• PROMPT: The listing should be returned in its entirety, exactly as given.

------ EXERCISE DATA

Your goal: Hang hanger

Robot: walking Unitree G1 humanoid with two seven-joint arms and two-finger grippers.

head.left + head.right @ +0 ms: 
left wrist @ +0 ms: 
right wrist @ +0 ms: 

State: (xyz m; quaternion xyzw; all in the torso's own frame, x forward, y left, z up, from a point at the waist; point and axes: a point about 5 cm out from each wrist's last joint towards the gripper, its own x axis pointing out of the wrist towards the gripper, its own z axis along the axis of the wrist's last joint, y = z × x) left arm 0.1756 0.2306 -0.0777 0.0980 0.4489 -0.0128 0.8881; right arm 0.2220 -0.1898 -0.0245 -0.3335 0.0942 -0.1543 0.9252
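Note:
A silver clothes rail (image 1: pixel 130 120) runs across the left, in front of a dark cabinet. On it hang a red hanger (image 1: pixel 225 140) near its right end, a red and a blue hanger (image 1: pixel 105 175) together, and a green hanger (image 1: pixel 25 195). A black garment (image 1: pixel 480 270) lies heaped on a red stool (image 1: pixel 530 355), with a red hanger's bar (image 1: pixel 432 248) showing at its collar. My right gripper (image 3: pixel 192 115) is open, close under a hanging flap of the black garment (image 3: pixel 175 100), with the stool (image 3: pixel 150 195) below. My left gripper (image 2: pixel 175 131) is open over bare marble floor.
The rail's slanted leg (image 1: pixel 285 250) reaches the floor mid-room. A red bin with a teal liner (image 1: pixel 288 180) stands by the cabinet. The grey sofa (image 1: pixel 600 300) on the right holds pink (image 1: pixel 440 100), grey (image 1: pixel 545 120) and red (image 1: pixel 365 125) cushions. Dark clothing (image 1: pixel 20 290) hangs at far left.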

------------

• YOUR SOLUTION:
Your goal: Hang hanger

Robot: walking Unitree G1 humanoid with two seven-joint arms and two-finger grippers.

head.left + head.right @ +0 ms: 
left wrist @ +0 ms: 
right wrist @ +0 ms: 

State: (xyz m; quaternion xyzw; all in the torso's own frame, x forward, y left, z up, from a point at the waist; point and axes: a point about 5 cm out from each wrist's last joint towards the gripper, its own x axis pointing out of the wrist towards the gripper, its own z axis along the axis of the wrist's last joint, y = z × x) left arm 0.1756 0.2306 -0.0777 0.0980 0.4489 -0.0128 0.8881; right arm 0.2220 -0.1898 -0.0245 -0.3335 0.0942 -0.1543 0.9252
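Note:
A silver clothes rail (image 1: pixel 130 120) runs across the left, in front of a dark cabinet. On it hang a red hanger (image 1: pixel 225 140) near its right end, a red and a blue hanger (image 1: pixel 105 175) together, and a green hanger (image 1: pixel 25 195). A black garment (image 1: pixel 480 270) lies heaped on a red stool (image 1: pixel 530 355), with a red hanger's bar (image 1: pixel 432 248) showing at its collar. My right gripper (image 3: pixel 192 115) is open, close under a hanging flap of the black garment (image 3: pixel 175 100), with the stool (image 3: pixel 150 195) below. My left gripper (image 2: pixel 175 131) is open over bare marble floor.
The rail's slanted leg (image 1: pixel 285 250) reaches the floor mid-room. A red bin with a teal liner (image 1: pixel 288 180) stands by the cabinet. The grey sofa (image 1: pixel 600 300) on the right holds pink (image 1: pixel 440 100), grey (image 1: pixel 545 120) and red (image 1: pixel 365 125) cushions. Dark clothing (image 1: pixel 20 290) hangs at far left.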

With that, the exercise is done.